Hacking Threats Growing in Work-From-Home Era, Fear CISOs
Covid-enforced remote working creates new threats and vulnerabilities for bad actors to exploit, say cyber experts
The Covid-19 era of forcible remote working is creating new threats and vulnerabilities in banks’ IT infrastructures – and new bad actors to exploit them, information security experts fear.
The coronavirus pandemic has forced most major US and European financial firms to embrace remote working for the vast majority of their staff. That has made it far more difficult for surveillance teams within banks to monitor data for suspicious or unusual activity, and root out behaviour that poses a potential threat, according to Rowland Johnson, director at CREST, the UK central securities depository. Historical datasets that help teams understand what a typical day’s behaviour looks like have become outmoded, he said during a June 30 panel debate on penetration testing in the coronavirus era, as part of Risk Live Virtual Week.
“An organisation might have been set up [with the expectation that] X percent of people would have worked between the hours of 9am and 5pm, they would have been in the office, [their activity] would have come from trusted internet protocols, and so forth. Post-Covid, all bets are off. There are people working extended hours – maybe into the night. They are not coming from trusted IPs. And as a result, the data [that] organisations have captured over the last however many years is not helping at this moment,” said Johnson.
Penetration testing, which leans heavily on the kind of data Johnson described, refers to the family of approaches firms use to evaluate their infrastructural vulnerabilities in a bid to thwart hackers. Banks deploy a huge amount of resources on such methods, using techniques such as clandestine ‘red-teaming’, where a group within the company – the red team – will launch a targeted attack on an application or service.
Red-teaming is a test of a firm’s staff as much as its cyber defences. Often, the blue team – the group tasked with repelling cyber threats – won’t know that a red-team exercise is being planned, and must react to the threat on the fly. It was harder, Johnson suggested, for blue teams to identify threat actors – whether internal red teams or real hackers – because of this lack of observed normal behaviour.
Beyond the risks engendered by new ways of working, the virus’s second-order impacts – a global recession and the likely redundancy of a large number of employees – could dangerously exacerbate these threats, some fear.
Post-Covid, all bets are off. There are people working extended hours – maybe into the night. They are not coming from trusted IPs
Rowland Johnson, CREST
In a Risk.net poll taken during the debate, half of those surveyed cited the vulnerabilities created by changes to working practices as their biggest worry when it came to coronavirus-related cyber threats. This was followed by a growth in impoverished nations financing cyber theft as a means to earn money. And third, the creation of fresh insider threats from disgruntled employees, perhaps those placed on furlough or at risk of redundancy.

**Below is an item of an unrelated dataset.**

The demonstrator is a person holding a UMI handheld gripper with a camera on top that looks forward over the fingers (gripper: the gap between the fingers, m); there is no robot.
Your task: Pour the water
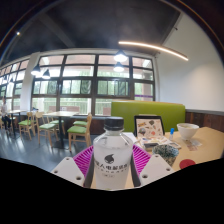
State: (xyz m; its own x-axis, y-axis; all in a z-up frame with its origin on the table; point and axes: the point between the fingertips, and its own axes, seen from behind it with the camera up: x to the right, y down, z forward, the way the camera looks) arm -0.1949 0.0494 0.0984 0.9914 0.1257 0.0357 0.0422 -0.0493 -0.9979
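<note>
A clear plastic water bottle (112, 155) with a white cap is seen upright between the two fingers, close to the camera, label facing it. The gripper (112, 158) appears clamped on the bottle: both pink pads (84, 156) look pressed against its sides, no gap made out on either side. The bottle is held level, not tilted; whether it is lifted off the table (205, 140) cannot be told, since its base is hidden.

To the right and farther off, a white bowl (187, 130) and a dark green cup-like vessel (165, 152) are seen on the wooden table, with a small red item (187, 163) near them. A framed card (149, 126) stands behind. A green sofa (150, 108), chairs and large windows are seen at the far side.

Progress is judged early: grasp done, cap apparently on, no tilt, no water flowing. Left to do: bottle carried right toward a vessel, then tipped. Which vessel is the target cannot be told.
</note>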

Other panellists said policy changes with respect to physical infrastructure could also cause problems. Cameron ‘Buck’ Rogers, global head of resilience risk at HSBC, added that steps taken by some firms to help staff become more comfortable in the home office – the issuance of key equipment, for example – could come back to bite them. One company had rolled out “30,000 desktops” to their offshore centres, he suggested – a move that could pose a dilemma once staff began returning to their regular offices in the coming months.
“What are you going to do? Are you going to let the person take the desktop back into the office with them?” he asked. “Are you going to wipe them all – and there’s a cost to that – because they’ve been in an environment which you’ve not been able to control so much?”
All three panel participants expressed strong views on the need for more board involvement in cyber security. There are still board members who are not cyber literate, the panellists said, which could create unnecessary risks for the companies those individuals help to steer.
“I can think of many instances where senior people on the board will have been asked ‘Do you do pen testing?’ or ‘Do you do red-teaming?’ And, often, the response is: ‘I don’t know – what’s that? You need to go and ask IT,’” said Johnson.
“We need to improve the cyber vocabulary within the board, in the same way that we have with finance. You wouldn’t have somebody on the board saying ‘I don’t know what an accrual is’ or a prepayment. It goes part and parcel with the responsibility of being on the board, and the same thing needs to happen with cyber.”
Boards should be educated, Johnson pointed out, not only for business purposes – board members are likely targets of hacking themselves.
“For an adversary targeting a financial institution, everyone is fair game,” he explained. “The chief executive is fair game, the supply chain is fair game, so are spouses and children [of staff]. The conversation can’t be in the confines of IT – it has to resonate all the way up to the board.”
Craig Rice, director of cyber resilience and chief information security officer at Aviva, agreed that the boards of finance companies should become better informed, but said that a given firm’s cyber-security experts should work on educating their senior leadership. The coronavirus has made the need for such high-level tech literacy clear, the panel agreed.